Le système constructif actuel consiste à ériger le squelette de la maison avec des poteaux et des poutres de fortes sections.

Espacés à intervalles réguliers (de 2,5 à 5 m), ils forment une trame dans laquelle s'inscrivent les volumes de la maison. Cette trame participe à l'esthétique du projet, offrant un rythme constructif lisible en intérieur comme en extérieur.

Liberté de conception

La structure porteuse, pré-taillée et pré-percée en atelier est levée en quelques jours. Elle peut être en bois massif, armé de profils métalliques, en contrecollé ou en lamellé-collé.

Son dimensionnement participe à la stabilité de l'ouvrage mais aussi à la souplesse de conception. Grâce notamment aux poutres de grandes portées, les espaces intérieurs peuvent être spacieux et ouverts.

Diversité d'expression

Dissocié de la structure, le remplissage de la trame permet d'animer les façades de vides et de pleins dans une grande variété de matériaux et de styles.

Du mur de verre au panneau de bois, de la brique au madrier empilé, du béton cellulaire au terre-pisé, percées et parements les plus divers permettent à la construction de se fondre en toute discrétion dans le paysage architectural en place comme de s'y inscrire en toute originalité.

Christophe Dunand Architecte, Itinéraires d'architecture (73)

Pour l'architecte Christophe Dunand, le poteaux-poutres, c'est un peu l'histoire de la bouteille à moitié vide...

« En maçonnerie, on fait des murs pleins que l'on creuse, alors qu'en poteaux-poutres on fait des murs vides que l'on remplit ». C'est cette manière de structurer la construction qui a d'abord séduit le professionnel.

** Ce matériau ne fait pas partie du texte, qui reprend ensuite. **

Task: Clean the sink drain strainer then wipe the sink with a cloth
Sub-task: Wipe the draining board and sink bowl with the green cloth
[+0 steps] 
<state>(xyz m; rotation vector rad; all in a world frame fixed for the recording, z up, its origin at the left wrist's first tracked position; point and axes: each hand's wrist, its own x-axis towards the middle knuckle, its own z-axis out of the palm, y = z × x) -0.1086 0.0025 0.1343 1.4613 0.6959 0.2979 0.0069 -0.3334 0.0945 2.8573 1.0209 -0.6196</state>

« La trame m'aide à concevoir le plan ». C'est ensuite le caractère esthétique d'une architecture "bien finie" avec notamment des poteaux d'angle aux arêtes lisses, sans habillages supplémentaires, qui plait au jeune architecte.

Christophe Dunand apprécie les matériaux de structure, et en particulier le contre-collé en section 18x18 pour les poteaux, 18x30 en poutres et 12x18 en solives.